=== Section Start ===
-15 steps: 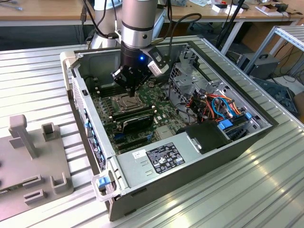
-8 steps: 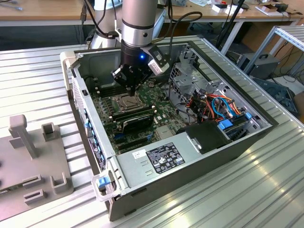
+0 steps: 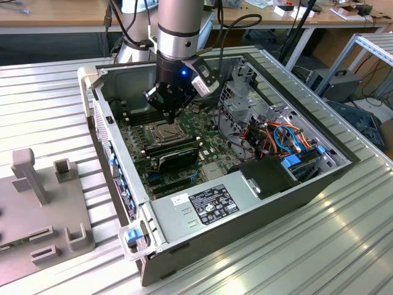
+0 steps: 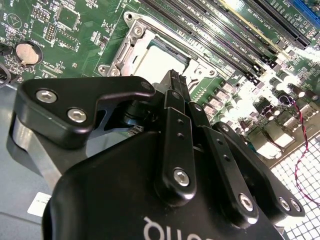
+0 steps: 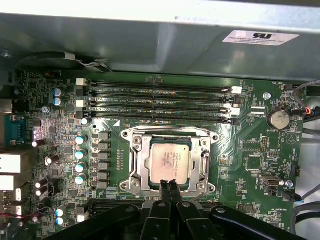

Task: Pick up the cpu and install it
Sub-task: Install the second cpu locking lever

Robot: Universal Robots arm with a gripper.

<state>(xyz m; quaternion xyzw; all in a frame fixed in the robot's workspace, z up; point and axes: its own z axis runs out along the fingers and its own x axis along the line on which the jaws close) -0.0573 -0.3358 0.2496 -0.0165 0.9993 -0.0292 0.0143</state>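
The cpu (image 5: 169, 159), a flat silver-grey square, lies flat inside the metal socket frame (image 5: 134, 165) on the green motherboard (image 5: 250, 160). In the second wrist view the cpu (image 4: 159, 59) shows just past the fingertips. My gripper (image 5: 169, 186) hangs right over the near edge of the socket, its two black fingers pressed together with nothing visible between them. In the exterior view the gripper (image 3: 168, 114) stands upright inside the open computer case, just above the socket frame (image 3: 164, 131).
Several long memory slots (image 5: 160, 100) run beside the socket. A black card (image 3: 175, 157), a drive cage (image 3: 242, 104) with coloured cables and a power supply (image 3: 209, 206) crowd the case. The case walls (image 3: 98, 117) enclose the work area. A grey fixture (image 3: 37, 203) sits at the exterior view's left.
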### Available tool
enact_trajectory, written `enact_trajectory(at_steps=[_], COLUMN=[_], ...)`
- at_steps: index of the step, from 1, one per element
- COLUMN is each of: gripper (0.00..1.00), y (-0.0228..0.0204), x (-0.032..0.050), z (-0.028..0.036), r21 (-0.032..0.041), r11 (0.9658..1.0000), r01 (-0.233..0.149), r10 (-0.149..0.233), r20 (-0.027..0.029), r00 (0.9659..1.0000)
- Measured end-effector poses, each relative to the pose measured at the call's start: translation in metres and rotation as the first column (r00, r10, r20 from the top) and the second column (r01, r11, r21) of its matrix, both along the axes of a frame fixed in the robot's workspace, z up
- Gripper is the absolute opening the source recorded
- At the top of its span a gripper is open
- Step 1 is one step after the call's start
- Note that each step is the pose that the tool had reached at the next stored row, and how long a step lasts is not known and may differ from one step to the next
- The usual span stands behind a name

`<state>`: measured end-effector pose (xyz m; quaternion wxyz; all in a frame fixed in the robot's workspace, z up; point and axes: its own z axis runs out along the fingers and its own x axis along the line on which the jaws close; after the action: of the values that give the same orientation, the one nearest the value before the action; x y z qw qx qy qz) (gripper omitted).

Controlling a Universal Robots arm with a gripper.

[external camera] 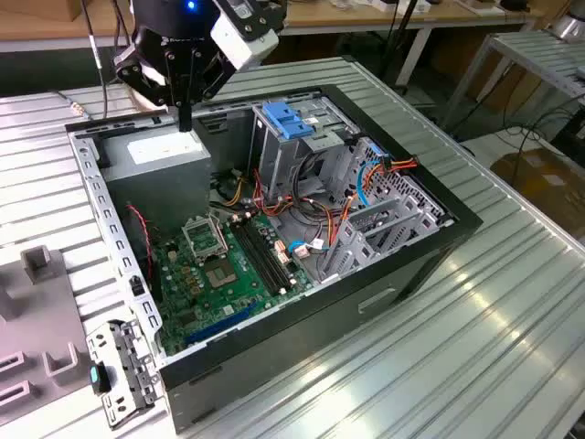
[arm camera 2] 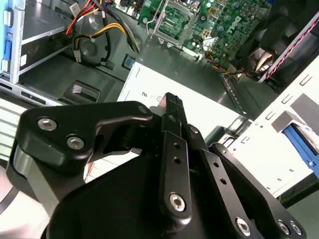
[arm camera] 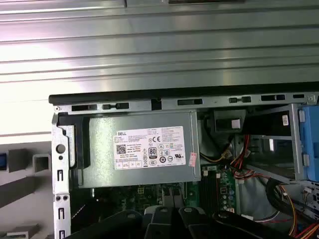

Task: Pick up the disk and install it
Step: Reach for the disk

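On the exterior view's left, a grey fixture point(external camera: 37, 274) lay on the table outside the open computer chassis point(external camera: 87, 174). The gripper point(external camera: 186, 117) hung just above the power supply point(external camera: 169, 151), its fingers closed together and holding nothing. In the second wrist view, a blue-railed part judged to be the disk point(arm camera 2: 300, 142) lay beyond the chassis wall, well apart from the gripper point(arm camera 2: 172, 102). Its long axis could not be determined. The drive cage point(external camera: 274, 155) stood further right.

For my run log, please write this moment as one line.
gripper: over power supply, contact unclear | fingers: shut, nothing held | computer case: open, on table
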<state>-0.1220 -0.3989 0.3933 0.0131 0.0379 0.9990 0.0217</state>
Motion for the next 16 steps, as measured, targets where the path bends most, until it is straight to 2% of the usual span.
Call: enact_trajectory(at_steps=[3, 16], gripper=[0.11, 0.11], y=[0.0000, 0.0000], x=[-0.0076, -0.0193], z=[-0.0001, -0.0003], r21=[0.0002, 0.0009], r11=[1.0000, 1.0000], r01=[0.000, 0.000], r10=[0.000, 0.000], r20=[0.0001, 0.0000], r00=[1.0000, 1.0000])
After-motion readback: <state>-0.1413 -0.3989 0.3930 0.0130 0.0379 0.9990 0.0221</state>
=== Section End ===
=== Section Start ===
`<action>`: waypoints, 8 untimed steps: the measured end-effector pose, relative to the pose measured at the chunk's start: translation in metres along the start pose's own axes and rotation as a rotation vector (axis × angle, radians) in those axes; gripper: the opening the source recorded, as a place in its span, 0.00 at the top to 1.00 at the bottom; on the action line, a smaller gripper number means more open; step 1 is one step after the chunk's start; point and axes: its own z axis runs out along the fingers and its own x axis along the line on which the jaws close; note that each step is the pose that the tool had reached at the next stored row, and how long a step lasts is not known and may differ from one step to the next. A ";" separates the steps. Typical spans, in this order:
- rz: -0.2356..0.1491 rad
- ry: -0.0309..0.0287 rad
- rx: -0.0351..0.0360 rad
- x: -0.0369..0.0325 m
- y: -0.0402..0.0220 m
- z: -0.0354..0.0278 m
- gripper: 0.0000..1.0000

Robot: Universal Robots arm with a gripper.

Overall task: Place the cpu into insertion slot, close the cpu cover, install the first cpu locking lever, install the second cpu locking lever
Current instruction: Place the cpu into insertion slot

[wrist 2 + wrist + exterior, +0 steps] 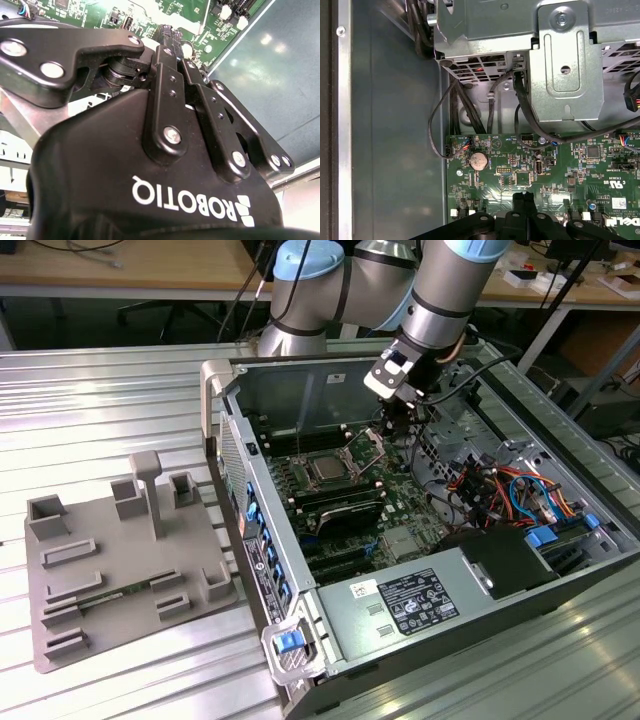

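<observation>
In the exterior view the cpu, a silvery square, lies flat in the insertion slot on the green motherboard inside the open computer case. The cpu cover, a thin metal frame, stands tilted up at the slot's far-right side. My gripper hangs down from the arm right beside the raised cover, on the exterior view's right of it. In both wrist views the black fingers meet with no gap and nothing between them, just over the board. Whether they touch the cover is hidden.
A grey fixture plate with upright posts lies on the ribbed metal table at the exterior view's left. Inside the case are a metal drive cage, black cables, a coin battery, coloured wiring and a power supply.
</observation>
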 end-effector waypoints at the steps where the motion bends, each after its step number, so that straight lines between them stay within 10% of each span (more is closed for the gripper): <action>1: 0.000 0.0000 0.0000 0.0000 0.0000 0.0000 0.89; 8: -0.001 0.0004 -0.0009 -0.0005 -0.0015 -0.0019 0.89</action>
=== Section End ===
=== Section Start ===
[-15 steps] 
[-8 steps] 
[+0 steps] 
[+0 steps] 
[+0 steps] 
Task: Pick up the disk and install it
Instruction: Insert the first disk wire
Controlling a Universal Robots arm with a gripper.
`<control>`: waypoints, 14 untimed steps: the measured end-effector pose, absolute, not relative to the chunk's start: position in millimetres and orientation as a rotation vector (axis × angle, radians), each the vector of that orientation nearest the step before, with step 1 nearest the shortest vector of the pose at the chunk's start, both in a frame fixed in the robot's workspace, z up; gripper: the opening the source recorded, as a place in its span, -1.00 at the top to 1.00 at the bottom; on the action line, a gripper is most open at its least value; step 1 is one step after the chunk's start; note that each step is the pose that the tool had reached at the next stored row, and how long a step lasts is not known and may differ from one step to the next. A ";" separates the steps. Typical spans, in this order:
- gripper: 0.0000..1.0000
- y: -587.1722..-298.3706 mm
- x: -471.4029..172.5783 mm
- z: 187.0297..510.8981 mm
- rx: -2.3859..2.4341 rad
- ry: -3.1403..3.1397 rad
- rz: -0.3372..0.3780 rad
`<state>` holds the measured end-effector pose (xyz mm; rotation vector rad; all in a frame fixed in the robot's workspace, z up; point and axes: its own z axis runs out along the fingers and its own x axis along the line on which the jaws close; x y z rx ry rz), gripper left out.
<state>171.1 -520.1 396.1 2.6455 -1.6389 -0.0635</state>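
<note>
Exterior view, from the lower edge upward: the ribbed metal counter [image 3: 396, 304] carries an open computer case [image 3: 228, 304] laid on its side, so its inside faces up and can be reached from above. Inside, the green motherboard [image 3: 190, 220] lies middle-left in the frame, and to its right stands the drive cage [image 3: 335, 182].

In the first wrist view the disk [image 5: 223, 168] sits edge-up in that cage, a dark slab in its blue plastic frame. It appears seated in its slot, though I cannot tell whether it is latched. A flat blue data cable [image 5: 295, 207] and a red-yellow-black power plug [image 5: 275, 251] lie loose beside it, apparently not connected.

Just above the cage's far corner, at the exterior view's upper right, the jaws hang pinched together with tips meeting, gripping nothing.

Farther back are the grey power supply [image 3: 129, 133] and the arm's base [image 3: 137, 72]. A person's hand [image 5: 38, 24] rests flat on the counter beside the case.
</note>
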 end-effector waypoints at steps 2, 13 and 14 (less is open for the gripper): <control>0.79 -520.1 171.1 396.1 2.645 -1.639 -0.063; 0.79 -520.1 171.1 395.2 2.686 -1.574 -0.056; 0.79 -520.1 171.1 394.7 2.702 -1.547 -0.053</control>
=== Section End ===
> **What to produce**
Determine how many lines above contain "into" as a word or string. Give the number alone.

> **Solution to the exercise**
2